- Title: Drive My Car
- IMDb: link
Movies find you in interesting ways. Drive My Car is the film I’d been searching for through all of 2021, a true cinematic experience that enveloped me, taking me on a completely unexpected journey built on strong storytelling and great performances.
Adapting Haruki Murakami‘s short story, writer/director Ryûsuke Hamaguchi delivers a beautiful look at loss, moving on, and the unexpected relationships that form when you least expect them. Our main character is Yûsuke Kafuku (Hidetoshi Nishijima), a stage actor and director. The script spends more than a half-hour developing his relationship to his wife Oto (Reika Kirishima), including some shocking discoveries by Kafuku, which works as backstory for the main film still yet to come, but is still presented with such care it could easily have been fleshed out into its own film.

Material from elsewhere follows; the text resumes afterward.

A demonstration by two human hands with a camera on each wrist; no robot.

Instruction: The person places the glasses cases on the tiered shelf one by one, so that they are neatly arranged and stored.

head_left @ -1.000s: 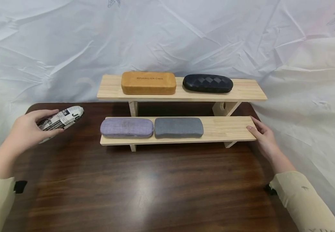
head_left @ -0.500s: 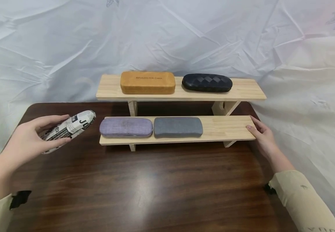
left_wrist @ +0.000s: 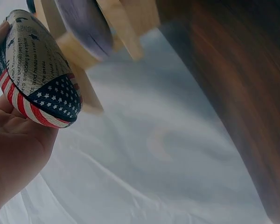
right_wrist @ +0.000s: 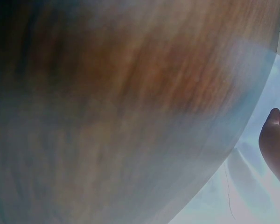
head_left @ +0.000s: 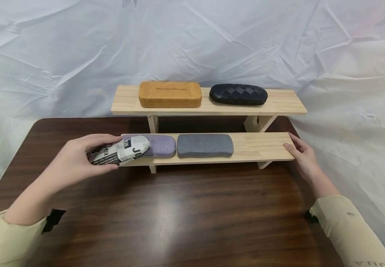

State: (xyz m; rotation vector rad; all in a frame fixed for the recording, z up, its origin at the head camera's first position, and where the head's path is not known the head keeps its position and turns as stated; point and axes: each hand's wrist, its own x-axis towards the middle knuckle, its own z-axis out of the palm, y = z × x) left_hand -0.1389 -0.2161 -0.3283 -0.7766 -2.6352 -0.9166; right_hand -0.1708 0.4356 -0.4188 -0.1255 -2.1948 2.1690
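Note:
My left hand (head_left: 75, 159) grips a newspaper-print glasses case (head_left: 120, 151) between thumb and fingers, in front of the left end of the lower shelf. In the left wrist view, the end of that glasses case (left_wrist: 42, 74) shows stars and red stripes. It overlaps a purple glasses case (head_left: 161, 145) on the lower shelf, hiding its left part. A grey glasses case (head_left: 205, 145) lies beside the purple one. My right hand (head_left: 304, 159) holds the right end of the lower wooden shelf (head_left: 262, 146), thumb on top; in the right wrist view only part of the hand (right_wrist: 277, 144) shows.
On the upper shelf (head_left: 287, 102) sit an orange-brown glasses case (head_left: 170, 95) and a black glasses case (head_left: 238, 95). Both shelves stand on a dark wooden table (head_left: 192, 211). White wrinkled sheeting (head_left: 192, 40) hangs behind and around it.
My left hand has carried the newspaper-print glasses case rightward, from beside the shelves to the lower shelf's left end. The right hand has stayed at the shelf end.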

Our main story centers on Kafuku taking a job in Hiroshima directing a multi-lingual adaptation of Chekhov’s Uncle Vanya for two months. The challenges of such a project are daunting, even for one not still suffering from a tragic loss. Haunted by events of the past, Kafuku is unable to play the starring role and chooses instead the most unlikely of actors (Masaki Okada) given their history which will provide its own payoff before all is said and done.
The play is stocked full of interesting characters, including a mute woman played by Yoo-rim Park who signs in Korean. Once again, Hamaguchi delivers as the work on the play is deep and thought provoking and too could also easily be fleshed out into its own movie. Instead, our director builds into a larger whole as but one of many threads that play on Kafuku’s state of mind over a period of two months as the play also offers the setting for Kafuku to deal with Takatsuki (Masaki Okada) and the unresolved feelings for his wife finding a measure of peace and understanding in the most unexpected place.
And now we come to the meaning of the movie’s title. Against his will, Kafuku is saddled with a driver by the organizers of the event. While initially refusing to allow Misaki (Tôko Miura) to drive his car, he finds an unexpected kinship with her on the long drives to and from the theater. While far from sexual, their relationship grows into a shared intimacy separate from the world around them. Misaki could easily have been nothing more but a plot device, but she comes out of her shell in the film’s final act as well as the movie builds to its cathartic close.
There’s a fragile strength to the characters here, and more than once I was taken how intricate and beautiful the story becomes and how unlike an American film it broaches its subject matter and delves lightly into the hearts of the characters. The movie is an embarrassment of riches in cast, story, tone, and some amazing cinematography of Hidetoshi Shinomiya who never frames a dull scene (which is quite impressive for a three-hour movie that flows so well you hardly notice the time) make the most of the beautiful scenery and even the sparse table reads in preparation for the production of a play that must go on. In Drive My Car, Ryûsuke Hamaguchi has offered a profound statement about art, life, loss, connection, and the human spirit. It’s easily the best film of 2021.